Apprentice in Death   by J.D. Robb

This is yet another solid performance from J.D. Robb, the pseudonym of Nora Roberts. Robb never fails to impress me in the quality of her plot-lines, each being fairly original and engaging.

Apprentice in Death is, I think, number 43 in the Lieutenant Eve Dallas series. In this novel we find Eve in pursuit of a sniper team, somewhat reminiscent of the D.C. snipers of recent times. As this particular story is set in 2061, we can expect more advanced weapons and police techniques for apprehending criminals, and there are hi-tech gadgets galore in this fast-paced tale.

As Eve closes in on the serial-killer team, it becomes unclear as to which of the maniacs is running the show. However, it soon emerges that both are operating to their own evil agendas.
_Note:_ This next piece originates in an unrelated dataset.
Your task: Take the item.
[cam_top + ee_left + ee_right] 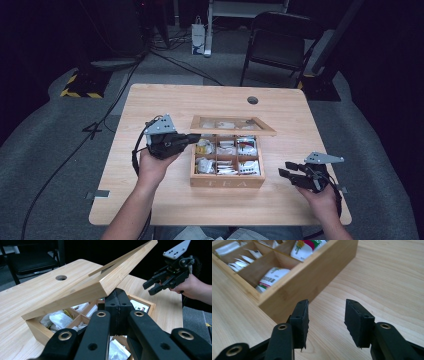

Eve is assisted as always by the delightful Delia Peabody, the lovable and dependable detective partner of Dallas. Eve’s billionaire husband, Rourke, is again employed as a consultant in the race to stop the killer couple before they add to their substantial death toll. Rourke is the ubiquitous computer programming genius (everyone should have one), as well as being one of the wealthiest people on the planet, or any other planet for that matter.

In the Lieutenant Dallas series, humans have colonized the solar system. Given that it is set only 40 years into the future, we can see how J.D. Robb has seriously over-estimated the technological advances of humanity. That said, Trump has stated his desire to see a man on Mars during his presidency so who knows. They may have to make Trump President-for-life, and replace all his organs with those harvested from desperate Filipinos, and give him some bionic limbs, in order for him to witness a human Martian landing.

I’ve just terrified myself with that image of Trump. Now I’m thinking about a sunset on an Irish beach, with oyster-catchers running around and… no, it’s no good, it’s not working. I won’t sleep tonight.

Apprentice in Death is good fare. It does get a bit soppy at times. As much as I try to understand the intense relationship between Eve and Rourke, I do feel that Robb overdoes their squelchy rhetoric. Still, it’s a small price to pay in order to enjoy one more fine thriller by one of the most successful novelists of our time.

Sult scale rating: 7.5 out of 10. Recommended.